Allergic Rhinitis


Allergic rhinitis, like asthma, is an inflammatory disease affecting a large proportion of the population globally. It specifically affects the nose and some of the physiological manifestations of the disease classically include itching, sneezing, rhinorrhea, as well as nasal obstruction. These symptoms can be of variable intensity and duration and occur in an intermittent or persistent manner. Allergic rhinitis can have a considerable impact on the patient’s quality of life. Nasal obstruction, which is most frequently reported, can significantly impair the patients’ normal breathing.

flexiVent


MEASURING UPPER AIRWAY RESISTANCE.
 

In preclinical models of allergic rhinitis, the flexiVent has been successfully used to directly measure changes in the resistance of the upper airways. Using a retrograde cannulation of the trachea, the approach offers the same reproducibility and accuracy as in the assessment of the lower airways. In addition, a specialized configuration of the system conveniently allows the assessment of both airway segments (e.g. upper and lower airway) in the same subject.

inExpose


Targeted allergen delivery.
 

In experimental research, animal models of allergic rhinitis have been reported in the literature. A challenge often associated with their development is to limit the delivery of allergens to the nose. SCIREQ’s inExpose is a compact exposure platform that offers an automated approach to deliver aerosols to conscious subjects. The system is fully computer-controlled and highly modular.
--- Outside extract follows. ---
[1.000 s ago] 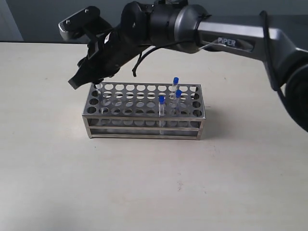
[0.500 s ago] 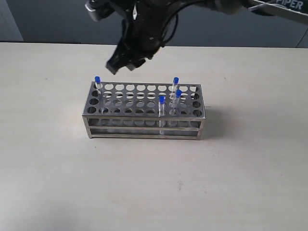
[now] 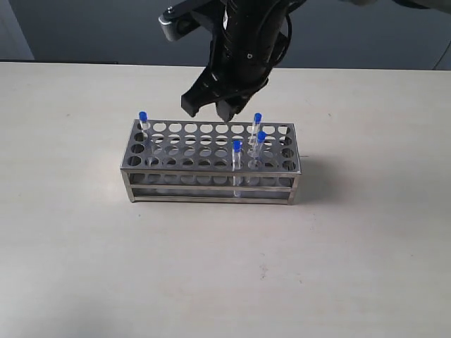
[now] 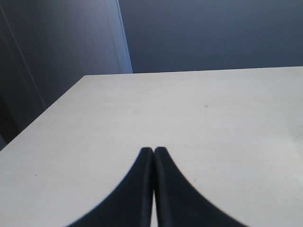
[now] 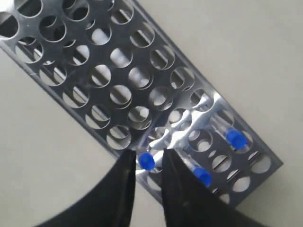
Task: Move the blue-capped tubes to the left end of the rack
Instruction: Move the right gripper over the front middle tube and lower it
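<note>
The steel rack [image 3: 211, 163] stands mid-table. One blue-capped tube [image 3: 142, 121] stands in its left end, at the back. Three more stand near the right end: one at the back [image 3: 257, 121], one in the middle [image 3: 261, 139], one at the front [image 3: 237, 149]. My right gripper [image 3: 209, 109] hovers above the rack's back edge, right of centre, open and empty. In the right wrist view, the front tube's cap [image 5: 146, 161] shows in the gap of the right gripper [image 5: 147, 157], untouched; two other caps [image 5: 202, 176] [image 5: 235, 138] lie beyond. My left gripper [image 4: 154, 150] is shut over bare table.
The rack [image 5: 118, 85] has several rows of empty holes between the left-end tube and the right-end tubes. Pale tabletop [image 3: 211, 267] surrounds it. The table's far edge [image 4: 189, 72] meets a dark wall.
My right gripper left the rack's left end, rose, and swung right to above the right-hand tubes. A tube now stands uncovered at the left end. The jaws have narrowed.
</note>
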Tool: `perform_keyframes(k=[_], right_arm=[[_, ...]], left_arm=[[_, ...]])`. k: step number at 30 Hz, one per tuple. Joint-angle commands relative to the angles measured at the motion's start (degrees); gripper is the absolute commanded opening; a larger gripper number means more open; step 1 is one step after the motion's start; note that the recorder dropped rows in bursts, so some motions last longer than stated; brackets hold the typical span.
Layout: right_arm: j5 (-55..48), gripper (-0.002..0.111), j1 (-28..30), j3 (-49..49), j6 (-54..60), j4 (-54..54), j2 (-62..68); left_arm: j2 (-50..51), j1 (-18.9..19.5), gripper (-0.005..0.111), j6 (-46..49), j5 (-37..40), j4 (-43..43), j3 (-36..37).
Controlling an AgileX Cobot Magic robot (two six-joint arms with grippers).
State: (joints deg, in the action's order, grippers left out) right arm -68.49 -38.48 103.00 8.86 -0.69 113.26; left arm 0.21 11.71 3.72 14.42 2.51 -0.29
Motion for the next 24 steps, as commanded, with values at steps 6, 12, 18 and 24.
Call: perform_keyframes(k=[6,12,18,24], right_arm=[[-1.47,0.054,0.15,0.09,-0.95,-0.41,0.28],[-1.47,0.051,0.15,-2.55,-2.10,2.07,0.28],[3.37,0.051,0.15,-4.97,-2.10,1.58,0.28],[3.26,0.051,0.15,-4.97,-2.10,1.53,2.30]], left_arm=[[-0.21,-0.45,0.000,-0.21,-0.68,0.06,0.29],[-0.21,-0.45,0.000,-0.21,-0.68,0.06,0.29],[-0.21,-0.45,0.000,-0.21,-0.68,0.06,0.29],[-0.21,-0.45,0.000,-0.21,-0.68,0.06,0.29]])
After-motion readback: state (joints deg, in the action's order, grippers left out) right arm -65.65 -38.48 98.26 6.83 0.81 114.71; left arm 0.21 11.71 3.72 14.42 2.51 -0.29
It can integrate various particle size generating nebulizers and be configured with a nose-only or whole body exposure tower in order to provide an unparalleled number of reproducible exposure profiles.

PlethysmographS


TRACKING VENTILATORY PARAMETERS.
 

In allergic rhinitis, upper airways obstruction results mainly from vasodilation, edema, and hyper secretion. When present, it has the potential of directly affecting the subjects’ ability to breathe normally. The plethysmography techniques (e.g. whole body, head-out, double-chamber) can track changes in ventilatory parameters in conscious animals and offer a non-invasive physiological assessment of allergic rhinitis models. Sneezes can also be detected with whole body plethysmography and can be quantified by integrating a microphone into the chamber.